Сейчас у меня дома три гитары, немецкая, американская и корейская. Кстати, Витьке Добронравову первые уроки игры на гитаре давал я, но педагог из меня никакой, тут ангельское терпение нужно… Когда собираются компании, акустическая «американка», обязательный атрибут застолья, идет в ход. Раньше, случалось, ночами сидел, что-то подбирал-сочинял. Сейчас времени нет, съемки, антрепризы…
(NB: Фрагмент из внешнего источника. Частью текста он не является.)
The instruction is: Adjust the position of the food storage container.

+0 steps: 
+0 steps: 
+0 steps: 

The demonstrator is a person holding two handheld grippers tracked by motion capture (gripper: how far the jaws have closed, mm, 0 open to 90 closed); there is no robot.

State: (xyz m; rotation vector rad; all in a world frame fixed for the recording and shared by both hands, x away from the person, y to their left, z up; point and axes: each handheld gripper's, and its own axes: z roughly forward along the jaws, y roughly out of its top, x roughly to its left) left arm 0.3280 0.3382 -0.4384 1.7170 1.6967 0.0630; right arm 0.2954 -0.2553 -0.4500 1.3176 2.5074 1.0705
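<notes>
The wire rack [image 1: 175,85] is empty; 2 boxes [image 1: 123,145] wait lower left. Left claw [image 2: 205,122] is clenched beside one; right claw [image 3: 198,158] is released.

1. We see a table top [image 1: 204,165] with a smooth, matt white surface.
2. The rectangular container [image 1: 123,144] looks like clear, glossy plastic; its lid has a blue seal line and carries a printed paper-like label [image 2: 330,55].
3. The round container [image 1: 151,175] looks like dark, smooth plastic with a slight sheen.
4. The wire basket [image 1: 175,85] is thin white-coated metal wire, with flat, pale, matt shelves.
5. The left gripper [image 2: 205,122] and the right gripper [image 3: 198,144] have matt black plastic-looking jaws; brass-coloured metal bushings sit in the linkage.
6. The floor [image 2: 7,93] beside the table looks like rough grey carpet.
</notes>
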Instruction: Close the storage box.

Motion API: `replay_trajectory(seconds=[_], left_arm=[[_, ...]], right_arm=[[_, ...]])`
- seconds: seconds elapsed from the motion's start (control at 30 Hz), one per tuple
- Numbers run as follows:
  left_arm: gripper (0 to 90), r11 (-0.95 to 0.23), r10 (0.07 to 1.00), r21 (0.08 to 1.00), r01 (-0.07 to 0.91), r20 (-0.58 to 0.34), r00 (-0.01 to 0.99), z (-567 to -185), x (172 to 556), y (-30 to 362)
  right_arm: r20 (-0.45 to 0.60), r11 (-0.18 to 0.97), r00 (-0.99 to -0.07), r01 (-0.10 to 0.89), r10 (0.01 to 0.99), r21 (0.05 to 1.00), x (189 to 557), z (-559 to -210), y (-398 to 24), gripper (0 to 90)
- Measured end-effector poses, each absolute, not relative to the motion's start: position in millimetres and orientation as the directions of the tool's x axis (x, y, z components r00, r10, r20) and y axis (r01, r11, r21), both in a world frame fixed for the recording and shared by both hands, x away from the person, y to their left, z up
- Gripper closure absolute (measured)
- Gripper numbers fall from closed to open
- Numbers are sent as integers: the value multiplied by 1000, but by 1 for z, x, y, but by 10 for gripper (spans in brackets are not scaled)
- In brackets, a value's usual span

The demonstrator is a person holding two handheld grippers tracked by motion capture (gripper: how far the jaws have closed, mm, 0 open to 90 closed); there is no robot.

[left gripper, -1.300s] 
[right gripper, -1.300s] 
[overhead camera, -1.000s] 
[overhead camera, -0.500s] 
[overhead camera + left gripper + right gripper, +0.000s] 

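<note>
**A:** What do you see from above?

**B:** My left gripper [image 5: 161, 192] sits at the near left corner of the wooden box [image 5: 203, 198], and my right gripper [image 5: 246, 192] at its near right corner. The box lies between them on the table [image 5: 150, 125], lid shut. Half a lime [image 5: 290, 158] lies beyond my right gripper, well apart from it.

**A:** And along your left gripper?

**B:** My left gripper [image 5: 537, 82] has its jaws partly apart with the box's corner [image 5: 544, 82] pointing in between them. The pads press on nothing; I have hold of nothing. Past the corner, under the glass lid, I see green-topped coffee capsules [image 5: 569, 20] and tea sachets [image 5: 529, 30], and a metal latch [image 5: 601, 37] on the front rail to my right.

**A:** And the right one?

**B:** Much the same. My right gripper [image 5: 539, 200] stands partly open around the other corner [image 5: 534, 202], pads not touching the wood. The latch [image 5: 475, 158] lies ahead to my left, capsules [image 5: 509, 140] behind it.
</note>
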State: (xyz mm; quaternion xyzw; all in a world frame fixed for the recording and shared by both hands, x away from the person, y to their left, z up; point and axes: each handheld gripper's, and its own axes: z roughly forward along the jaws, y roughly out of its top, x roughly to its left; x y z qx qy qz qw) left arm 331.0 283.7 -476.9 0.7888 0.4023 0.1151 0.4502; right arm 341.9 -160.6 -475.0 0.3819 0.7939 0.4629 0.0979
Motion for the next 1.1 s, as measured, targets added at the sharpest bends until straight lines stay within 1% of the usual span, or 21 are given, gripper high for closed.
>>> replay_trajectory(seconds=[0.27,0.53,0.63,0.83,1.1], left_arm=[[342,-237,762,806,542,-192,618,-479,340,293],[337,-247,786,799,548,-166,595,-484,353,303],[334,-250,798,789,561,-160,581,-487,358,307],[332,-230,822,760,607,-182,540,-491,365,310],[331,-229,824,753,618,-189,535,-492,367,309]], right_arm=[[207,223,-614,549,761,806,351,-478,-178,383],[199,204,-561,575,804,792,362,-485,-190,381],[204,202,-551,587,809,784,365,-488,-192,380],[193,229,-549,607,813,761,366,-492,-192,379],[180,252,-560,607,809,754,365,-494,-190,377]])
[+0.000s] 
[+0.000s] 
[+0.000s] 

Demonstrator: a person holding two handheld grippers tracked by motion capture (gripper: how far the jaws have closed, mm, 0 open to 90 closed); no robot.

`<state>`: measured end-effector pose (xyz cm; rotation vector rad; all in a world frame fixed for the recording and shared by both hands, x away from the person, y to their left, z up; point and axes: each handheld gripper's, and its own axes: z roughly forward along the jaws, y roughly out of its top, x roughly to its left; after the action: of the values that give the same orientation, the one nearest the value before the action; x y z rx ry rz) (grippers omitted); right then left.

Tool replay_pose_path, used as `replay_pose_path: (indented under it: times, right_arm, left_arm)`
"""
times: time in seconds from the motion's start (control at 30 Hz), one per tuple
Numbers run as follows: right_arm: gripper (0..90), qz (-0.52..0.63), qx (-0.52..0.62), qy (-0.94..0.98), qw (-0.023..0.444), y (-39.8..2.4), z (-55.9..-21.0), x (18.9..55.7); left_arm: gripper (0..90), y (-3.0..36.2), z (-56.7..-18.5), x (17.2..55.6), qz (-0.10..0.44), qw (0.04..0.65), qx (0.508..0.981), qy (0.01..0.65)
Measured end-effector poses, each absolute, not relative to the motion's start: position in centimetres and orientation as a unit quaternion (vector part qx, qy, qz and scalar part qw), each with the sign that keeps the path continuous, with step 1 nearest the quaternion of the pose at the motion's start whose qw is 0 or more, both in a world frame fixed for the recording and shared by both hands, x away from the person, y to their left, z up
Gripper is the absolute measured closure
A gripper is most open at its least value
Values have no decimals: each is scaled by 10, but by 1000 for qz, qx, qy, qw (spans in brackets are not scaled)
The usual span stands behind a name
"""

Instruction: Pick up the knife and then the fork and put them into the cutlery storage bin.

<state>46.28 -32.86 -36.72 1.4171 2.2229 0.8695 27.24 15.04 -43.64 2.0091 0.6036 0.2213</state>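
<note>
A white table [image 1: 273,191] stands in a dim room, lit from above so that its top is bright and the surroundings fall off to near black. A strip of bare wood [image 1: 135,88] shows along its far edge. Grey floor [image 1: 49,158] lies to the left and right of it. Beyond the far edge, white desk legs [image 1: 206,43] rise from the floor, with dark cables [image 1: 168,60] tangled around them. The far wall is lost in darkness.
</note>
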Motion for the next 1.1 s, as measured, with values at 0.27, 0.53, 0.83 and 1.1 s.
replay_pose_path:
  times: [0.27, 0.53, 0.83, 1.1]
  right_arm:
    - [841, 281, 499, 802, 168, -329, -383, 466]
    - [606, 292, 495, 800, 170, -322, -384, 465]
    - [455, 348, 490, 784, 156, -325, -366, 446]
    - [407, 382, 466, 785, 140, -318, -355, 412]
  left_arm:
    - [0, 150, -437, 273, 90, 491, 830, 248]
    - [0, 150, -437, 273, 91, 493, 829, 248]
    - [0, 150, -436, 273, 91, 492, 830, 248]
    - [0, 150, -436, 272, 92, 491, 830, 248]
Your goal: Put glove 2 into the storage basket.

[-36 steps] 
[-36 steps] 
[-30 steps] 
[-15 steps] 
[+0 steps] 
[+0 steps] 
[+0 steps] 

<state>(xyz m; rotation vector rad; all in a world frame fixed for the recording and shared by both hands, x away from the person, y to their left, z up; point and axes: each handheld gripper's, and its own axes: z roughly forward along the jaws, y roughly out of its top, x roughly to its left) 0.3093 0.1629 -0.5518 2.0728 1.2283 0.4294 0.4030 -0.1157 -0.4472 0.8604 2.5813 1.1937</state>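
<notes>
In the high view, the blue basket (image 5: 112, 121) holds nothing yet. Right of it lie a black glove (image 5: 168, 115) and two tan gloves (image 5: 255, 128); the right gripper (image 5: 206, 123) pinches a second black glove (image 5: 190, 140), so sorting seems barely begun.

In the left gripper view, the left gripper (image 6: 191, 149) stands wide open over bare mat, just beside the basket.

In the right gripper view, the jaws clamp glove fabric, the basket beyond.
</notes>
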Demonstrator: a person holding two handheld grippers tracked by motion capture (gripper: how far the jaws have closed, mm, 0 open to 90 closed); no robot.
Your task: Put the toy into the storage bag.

Я мог поступить в театральный вуз с первой же попытки. Приехал в Свердловск, мне там очень обрадовались, легко прошел три тура. Но на последнем этапе мастер, набиравший курс, узнал, что я занимался в народном театре и «снял меня с дистанции» с клеймом «испорчен художественной самодеятельностью».
Трагедия актерской профессии начинается с того, что педагоги, набирая курс, заранее знают, каким будет дипломный спектакль. И перед абитуриентами стоит задача вслепую попасть в эту «комплектацию». Про то, что видение мастера и твоя личная органика могут не совпадать, я уж и не говорю.
Свердловская история – первый рубец. Но мне было шестнадцать, в юношеском возрасте обиды переживаются не так остро. Я вернулся домой и поступил в институт рабочих профессий. Осенний призыв «обрубил» все вопросы. Отслужил, едва дождался дембельских погон. Демобилизовавшись, рванул с компанией ребят в Москву. Но опоздал – в июле практически во всех театральных вузах актерские курсы уже оказались набраны. Стало ясно: чтобы поступить в Москве – нужно там жить.
Стартовая позиция очередного «покорителя столицы» была далеко не самой плохой: 21 год, основательная «испорченность самодеятельностью» и 90 рублей в кармане. В Москве тогда на всех «проходных» висели объявления: «требуются». Остановился я у подруги своей знакомой. Переступаю чужой порог, там – муж. Покумекали, и он устроил меня к себе в «Мосфундаментстрой-4» СУ-185, бригада возводила американское посольство, была занята на реконструкции Кремлевской стены и прочих внушительных объектах.
Заселился в общежитие в Орехово-Борисово и стал капровщиком, или сваебойщиком – рабочим строительной машины для забивания свай. Работа немудреная: дергаешь за одну веревку – груз бьет на форсунку, смесь от давления взрывается, молот подлетает вверх и начинает стучать. Для того чтобы остановить движение, есть другая веревка. Я два раза едва успевал выскочить из-под сваи: то трос порвется, то вовремя не заглушится. Но риск хорошо оплачивался, на руки выходило по четыреста рублей в месяц, и через какое-то время я уже не знал, куда деньги девать.